Je t’envoie ci inclus un croquis de cigales d’ici.7
Leur chant dans les grandes chaleurs a pour moi le même charme que le grillon dans le foyer du paysan chez nous. Mon brave – n’oublions pas que les petites émotions sont les grands capitaines de nos vies et qu’à celles là nous y obéissons sans le savoir. Si reprendre courage sur des fautes commises et à commettre, ce qui est ma guérison, m’est encore dur, n’oublions pas dès lors que soit nos spleens et mélancolies soit nos sentiments de bonhomie et de bon sens ne sont pas nos guides uniques et surtout pas nos gardes définitifs et que si tu te trouves toi aussi devant de dures responsabilités à risquer sinon à prendre, ma foi ne nous occupons pas trop l’un de l’autre alors que fortuitement les circonstances de vivre dans des états de chôses si éloignés de nos conceptions de jeunesse de la vie d’artiste nous rendraient frères quand même comme étant à maint égard compagnons de sort. Les choses se tiennent tellement qu’ici on trouve des cafards dans le manger parfois comme si on était vraiment à Paris, par contre il se pourrait qu’à Paris tu aies parfois une vraie pensée des champs. C’est certes pas grand chôse mais enfin c’est rassurant. Prends donc ta paternité comme la prendrait un bonhomme de nos vieilles bruyères, lesquelles à travers tout bruit, tumulte, brouillard, angoisse des villes, nous demeurent, quelque timide que soit notre tendresse, ineffablement chères. C’est à dire prends la ta paternité dans ta qualité d’exilé et d’étranger et de pauvre, désormais se basant avec l’instinct du pauvre sur la probabilité d’existence vraie de patrie, d’existence vraie au moins du souvenir, alors même que tous les jours nous oubliions. Tel tôt ou tard nous trouvons notre sort. Mais certes pour toi comme pour moi il serait un peu hypocrite d’oublier notre bonne humeur, notre laisser aller confiant de pauvres diables tels que nous allions dans ce Paris, si étrange à présent, tout à fait – et de trop appesantir sur nos soucis.

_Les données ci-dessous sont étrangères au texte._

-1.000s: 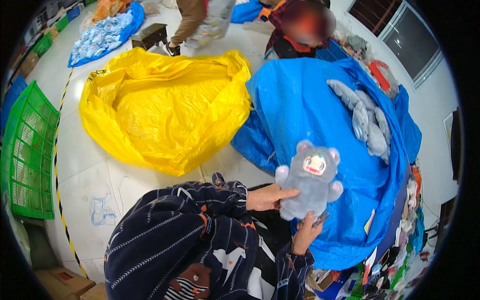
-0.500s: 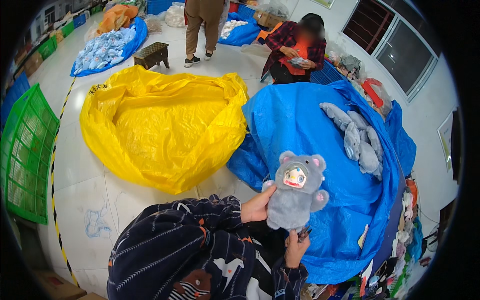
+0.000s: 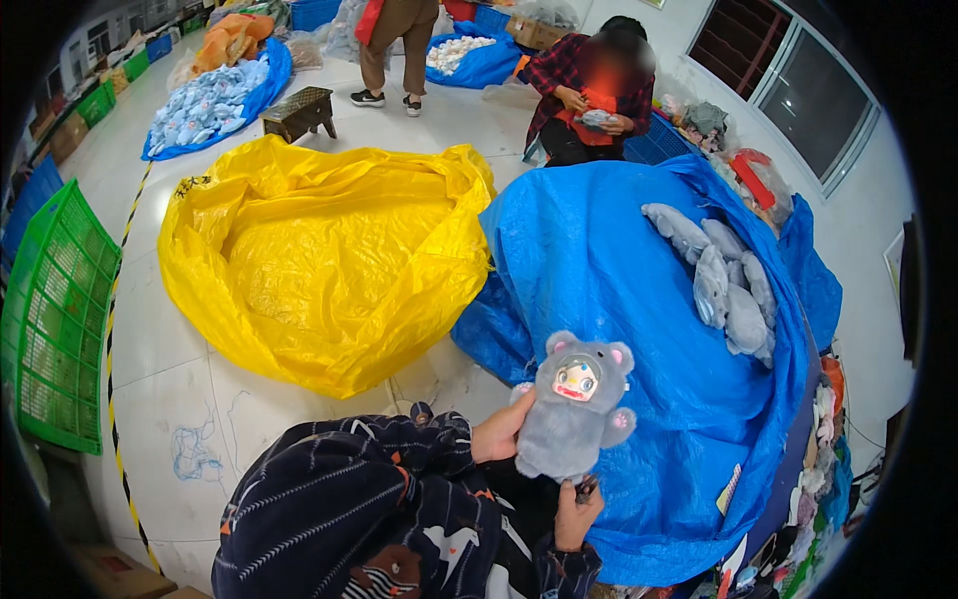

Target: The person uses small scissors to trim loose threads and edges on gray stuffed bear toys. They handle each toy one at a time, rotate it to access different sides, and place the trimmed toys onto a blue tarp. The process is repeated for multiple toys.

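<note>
Steadying the grey plush bear (image 3: 565, 441) before the blue plastic sack (image 3: 667, 439), we grip its side with the left hand (image 3: 499, 432); the right hand (image 3: 575, 519), fingers touching its base, holds a dark tool (image 3: 587, 489), best angled off fur.

Dark handwritten characters (image 3: 190, 187) mark the yellow sack (image 3: 319, 349) at its upper-left rim; the blue sack's pale patch (image 3: 730, 489) is illegible.
</note>
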`<state>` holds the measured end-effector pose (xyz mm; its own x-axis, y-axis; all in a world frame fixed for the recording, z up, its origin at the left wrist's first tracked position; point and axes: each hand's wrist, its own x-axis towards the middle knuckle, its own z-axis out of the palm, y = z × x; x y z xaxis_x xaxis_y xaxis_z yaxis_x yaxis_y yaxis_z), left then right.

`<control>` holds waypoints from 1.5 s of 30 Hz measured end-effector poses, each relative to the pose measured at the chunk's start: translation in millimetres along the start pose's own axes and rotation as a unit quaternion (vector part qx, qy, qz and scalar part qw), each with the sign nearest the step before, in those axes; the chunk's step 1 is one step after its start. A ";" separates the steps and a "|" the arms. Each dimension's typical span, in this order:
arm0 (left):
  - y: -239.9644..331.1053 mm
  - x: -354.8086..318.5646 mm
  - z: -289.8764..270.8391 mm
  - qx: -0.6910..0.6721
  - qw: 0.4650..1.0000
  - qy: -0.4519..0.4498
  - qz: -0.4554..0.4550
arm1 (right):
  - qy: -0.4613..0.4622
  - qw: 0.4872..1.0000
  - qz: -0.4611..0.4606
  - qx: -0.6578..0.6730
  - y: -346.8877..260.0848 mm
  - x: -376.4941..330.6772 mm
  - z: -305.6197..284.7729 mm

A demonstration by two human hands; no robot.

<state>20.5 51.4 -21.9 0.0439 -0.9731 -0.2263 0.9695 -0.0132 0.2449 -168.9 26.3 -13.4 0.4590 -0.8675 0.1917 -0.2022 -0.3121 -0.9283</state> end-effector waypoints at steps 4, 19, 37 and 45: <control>3.0 11.5 -17.6 0.157 0.982 0.061 0.081 | 0.030 0.992 0.076 0.095 5.0 3.2 0.3; -14.9 16.2 -38.1 0.095 0.977 -0.110 -0.155 | 0.208 0.916 0.192 0.284 15.1 26.5 -2.6; 4.9 -4.1 -11.4 0.543 0.831 0.074 0.098 | 0.103 0.980 0.131 0.107 13.1 3.9 -12.2; -5.8 -7.9 18.8 0.559 0.827 0.015 0.059 | 0.060 0.995 -0.051 -0.058 -28.2 25.9 -19.2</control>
<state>10.0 54.8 -3.9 0.1454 -0.9767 -0.1575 0.1287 -0.1392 0.9819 -167.9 5.2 23.8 0.3761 -0.8675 0.3257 -0.2619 -0.4367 -0.8607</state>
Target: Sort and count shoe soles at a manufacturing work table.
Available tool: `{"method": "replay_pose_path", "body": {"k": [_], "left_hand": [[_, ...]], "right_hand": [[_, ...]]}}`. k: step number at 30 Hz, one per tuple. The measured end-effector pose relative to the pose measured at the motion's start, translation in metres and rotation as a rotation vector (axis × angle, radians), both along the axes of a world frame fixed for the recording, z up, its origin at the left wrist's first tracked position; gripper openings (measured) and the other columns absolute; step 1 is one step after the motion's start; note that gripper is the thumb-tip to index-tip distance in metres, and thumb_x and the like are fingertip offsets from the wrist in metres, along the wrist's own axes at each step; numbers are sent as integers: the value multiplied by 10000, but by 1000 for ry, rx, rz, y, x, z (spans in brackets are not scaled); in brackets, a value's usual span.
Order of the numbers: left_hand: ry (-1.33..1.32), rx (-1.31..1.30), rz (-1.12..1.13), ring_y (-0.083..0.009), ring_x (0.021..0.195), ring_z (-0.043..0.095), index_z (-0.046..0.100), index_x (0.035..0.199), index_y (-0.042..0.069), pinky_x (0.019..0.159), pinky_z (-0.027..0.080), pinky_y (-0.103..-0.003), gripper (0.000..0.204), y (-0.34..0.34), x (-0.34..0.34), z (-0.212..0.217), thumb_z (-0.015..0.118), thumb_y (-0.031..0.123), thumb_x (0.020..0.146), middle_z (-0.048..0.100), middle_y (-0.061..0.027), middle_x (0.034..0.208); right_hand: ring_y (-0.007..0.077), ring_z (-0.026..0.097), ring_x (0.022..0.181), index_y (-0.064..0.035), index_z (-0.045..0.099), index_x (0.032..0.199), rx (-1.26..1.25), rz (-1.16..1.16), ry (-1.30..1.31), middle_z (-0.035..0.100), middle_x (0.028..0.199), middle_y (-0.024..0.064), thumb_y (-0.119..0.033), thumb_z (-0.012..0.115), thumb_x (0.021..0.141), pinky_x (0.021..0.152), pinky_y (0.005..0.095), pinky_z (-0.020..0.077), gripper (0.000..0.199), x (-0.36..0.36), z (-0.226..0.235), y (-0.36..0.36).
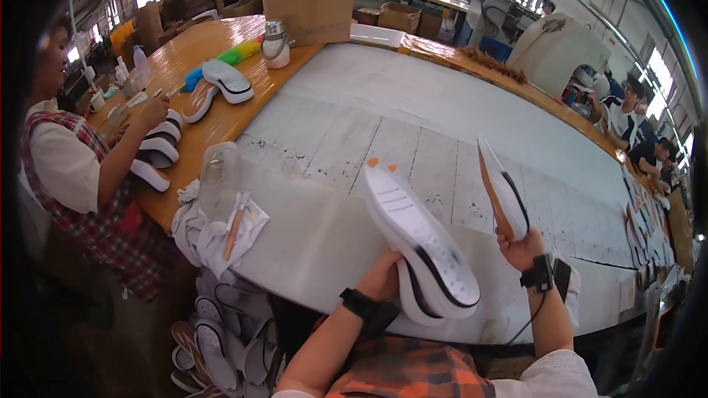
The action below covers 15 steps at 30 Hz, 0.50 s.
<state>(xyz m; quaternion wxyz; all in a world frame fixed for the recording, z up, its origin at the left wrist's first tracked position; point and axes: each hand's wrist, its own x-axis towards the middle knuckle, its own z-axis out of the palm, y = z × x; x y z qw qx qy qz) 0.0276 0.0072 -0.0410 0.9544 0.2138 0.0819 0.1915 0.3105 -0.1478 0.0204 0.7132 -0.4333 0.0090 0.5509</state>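
My left hand [382, 276] is closed around the side of white shoe soles [424, 225] with a black stripe; two seem to lie one against the other. The upper one shows its inner face with small round dimples, and orange tabs stick out at its far end. On the right, my right hand [522, 249] grips the lower end of another shoe sole [504, 191]. That one stands upright, its tan underside turned left and its white and black side turned right. Both are held above the pale worktable [332, 243], apart from each other. My left fingers are partly hidden behind the soles.
At left a co-worker [81, 169] in a checked apron handles soles at an orange table [221, 37]. A clear plastic bottle [218, 177], white cloth [192, 232] and brush [235, 228] lie near. Piled soles [214, 346] sit below; more soles [641, 228] line the right. A cardboard box [308, 7] stands behind.
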Motion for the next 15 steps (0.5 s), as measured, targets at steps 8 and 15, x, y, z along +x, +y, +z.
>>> {"method": "replay_pose_path", "body": {"k": [8,15], "left_hand": [[170,134,-93,-182,1129,414,233,1342,61,926,379,-309,599,3,-5,11,515,243,845,399,-90,1257],[-17,495,97,-216,1226,289,116,1388,100,1001,268,-319,721,2,-5,-23,530,278,825,286,-100,1349]], "right_hand": [[199,535,1023,13,325,1288,41,327,-250,512,1162,122,-212,633,671,883,328,422,726,-110,31,-38],[249,562,960,14,348,1250,201,311,-78,534,1103,150,-71,575,620,841,366,453,676,-145,25,-44]]}}
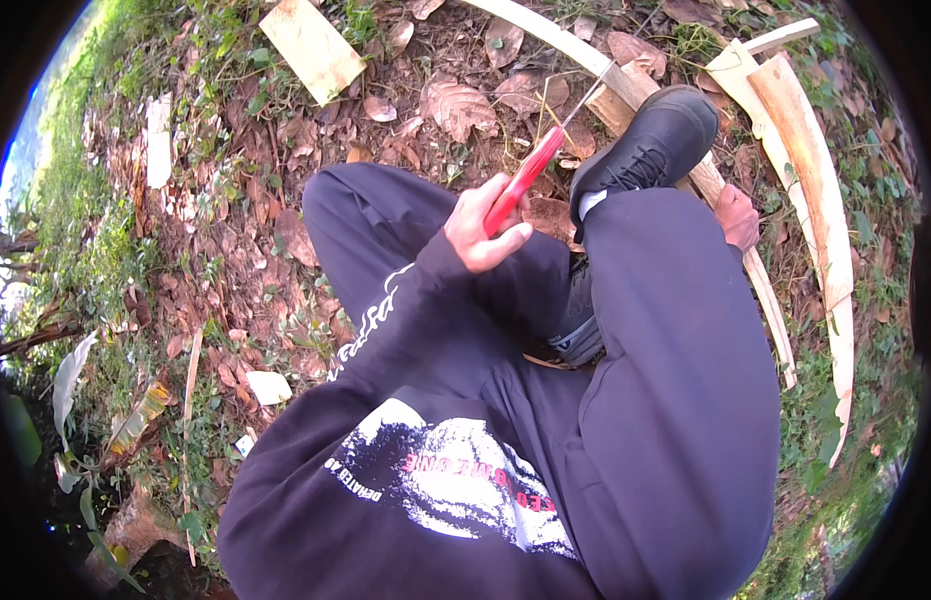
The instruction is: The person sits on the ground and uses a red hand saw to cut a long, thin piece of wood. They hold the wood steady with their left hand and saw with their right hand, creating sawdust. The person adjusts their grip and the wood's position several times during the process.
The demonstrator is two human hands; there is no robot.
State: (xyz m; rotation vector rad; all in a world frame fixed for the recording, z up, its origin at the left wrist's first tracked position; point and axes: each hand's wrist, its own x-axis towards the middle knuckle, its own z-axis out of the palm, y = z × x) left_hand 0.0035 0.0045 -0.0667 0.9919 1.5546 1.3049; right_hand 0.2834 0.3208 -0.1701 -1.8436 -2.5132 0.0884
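While left hand (482,228) grips red-handled saw (530,170), blade angled up-right, meeting pale strip (625,88)

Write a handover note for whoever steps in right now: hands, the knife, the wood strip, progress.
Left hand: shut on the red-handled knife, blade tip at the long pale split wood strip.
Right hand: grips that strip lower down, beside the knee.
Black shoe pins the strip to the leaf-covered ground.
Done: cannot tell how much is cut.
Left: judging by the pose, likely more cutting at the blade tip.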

Vrai j’en suis si content de ce que si ici parfois il y a des cafards dans le manger, chez toi il y a femme et enfant.
D’ailleurs c’est rassurant que par exemple Voltaire nous aie laissé libres de croire pasb absolument tout de ce que nous nous imaginons. Ainsi tout en partageant les soucis de ta femme sur ta santé je ne vais pas jusqu’à croire ce que momentanément je m’imaginais que des inquiétudes pour moi étaient cause de ton silence à mon égard relativement assez long,8 quoique cela s’explique si bien lorsqu’on y songe combien une grossesse doit nécessairement préoccuper. Mais c’est très bien et c’est le chemin où tout le monde marche dans l’existence. à bientôt et bonne poignée de main à toi et à Jo.

t. à t.
Vincent.

en hâte mais voulais ne pas tarder à envoyer la lettre pour l’ami Gauguin, tu dois avoir l’adresse.